Il 15 dicembre è il giorno dei Funerali di Stato e Milano impietrita piange i suoi morti: 300 mila persone chiedono verità e giustizia. Intanto a Treviso Guido Lorenzon, docente universitario, racconta alla magistratura di aver sentito l’amico Giovanni Ventura, eversivo di destra, parlare di Piazza Fontana. A Padova un negoziante riconosce la borsa sui giornali contenete la bomba perché proprio due giorni prima della strage ne avrebbe vendute ben 4 alla stessa persona. È questo l’indizio che porta verso il Veneto e verso l’estrema destra, inizia a cadere la pista anarchica. 

Fu in quei giorni che i compagni di Pinelli del circolo ponte della Ghisolfa organizzano una conferenza nella quale per la prima volta pubblicamente si sostiene l’innocenza degli anarchici. La tesi è strage è di Stato, quindi responsabile è lo stato depistato dai neofascisti e Pinelli è una vittima innocente. Il 4 marzo 1972, tre anni dopo, Freda e Venturi vengono arrestati ma la pista anarchica non cade, anzi. La magistratura sostiene che anarchici e fascisti avrebbero collaborato alla costruzione della stessa strage. Il 17 maggio 1972 il commissario Calabresi viene freddato sotto casa sua, il processo su Piazza Fontana per ragioni di ordine pubblico viene trasferito a Catanzaro. 

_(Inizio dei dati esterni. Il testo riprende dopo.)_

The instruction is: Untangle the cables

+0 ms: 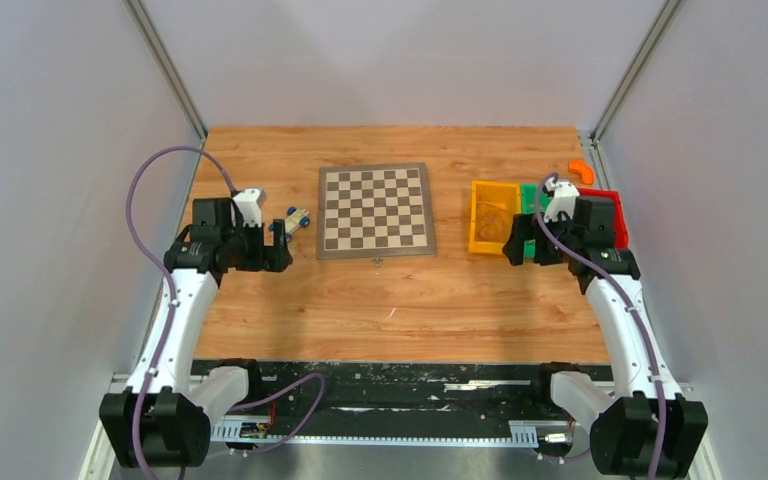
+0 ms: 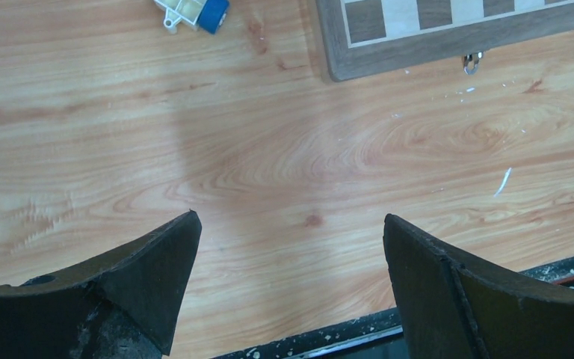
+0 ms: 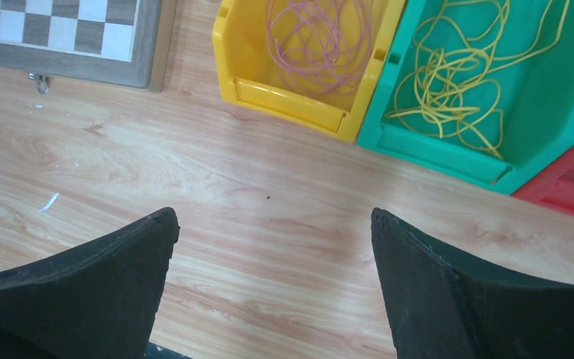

Sono passati 8 anni, il processo sembra non avere fine. Sul banco degli imputati a Catanzaro gli Italiani vedono sfilare tutta la politica di governo, i massimi rappresentanti delle istituzioni e delle forze armate. e anche uomini dei servizi segreti, come Giannettini neonazista che lavora nel SID. In primo grado il 1979 Freda Ventura e Giannettini sono condannati per Strage di Stato. 9 anni dopo la Cassazione assolve tutti per insufficienza di prove, fino a che Guido Salvini, magistrato milanese, raccoglie le testimonianze di neofascisti vicine all’organizzazione Gladio che permetterà di sbloccare la vicenda. Cominciano a parlare tutti nel 2000 in seguito alla testimonianza di Martino Siciliano e Carlo Digilio, ex neofascisti di Ordine Nuovo, i quali confessarono il proprio ruolo nella preparazione dell’attentato, ribadendo le responsabilità di Freda e Ventura. In particolare Digilio sostenne di aver ricevuto una confessione in cui Delfo Zorzi gli raccontava di aver piazzato personalmente la bomba nella banca. Il 30 giugno 2001 furono condannati all’ergastolo Delfo Zorzi, Carlo Maria Maggi e Giancarlo Rognoni. Carlo Digilio ottenne la prescrizione del reato per il prevalere delle attenuanti riconosciutegli per il suo contributo alle indagini, mentre Stefano Tringali fu condannato a tre anni per favoreggiamento. Il 12 marzo 2004 furono cancellati i tre ergastoli e il 3 maggio 2005 la Cassazione ha confermato la sentenza (dichiarando prescritto il reato di Tringali). Al termine il processo nel maggio 2005 ai parenti delle vittime sono state addebitate le spese processuali. La Cassazione tra le polemiche, assolvendo i tre imputati, ha tuttavia affermato che la strage di piazza Fontana fu realizzata dalla cellula eversiva di Ordine Nuovo capitanata da Franco Freda e Giovanni Ventura, non più processabili in quanto assolti con sentenza definitiva nel 1987. Sebbene gli ordinovisti indicati siano quindi considerati gli ispiratori ideologici, non è mai stato mai individuato a livello giudiziario l’esecutore materiale, ossia l’uomo che pose personalmente la valigia con la bomba.

Nasce però una verità storica. In piazza fontana i fascisti stavano provando il colpo di Stato e solo grazie alla partecipazione dei milanesi quel 15 dicembre ai funerali di Stato impedirono ai reazionari fascisti di sovvertire la nostra Repubblica democratica e antifascista. Noi abbiamo il dovere di tenere viva la memoria nel segno dell’antifascismo!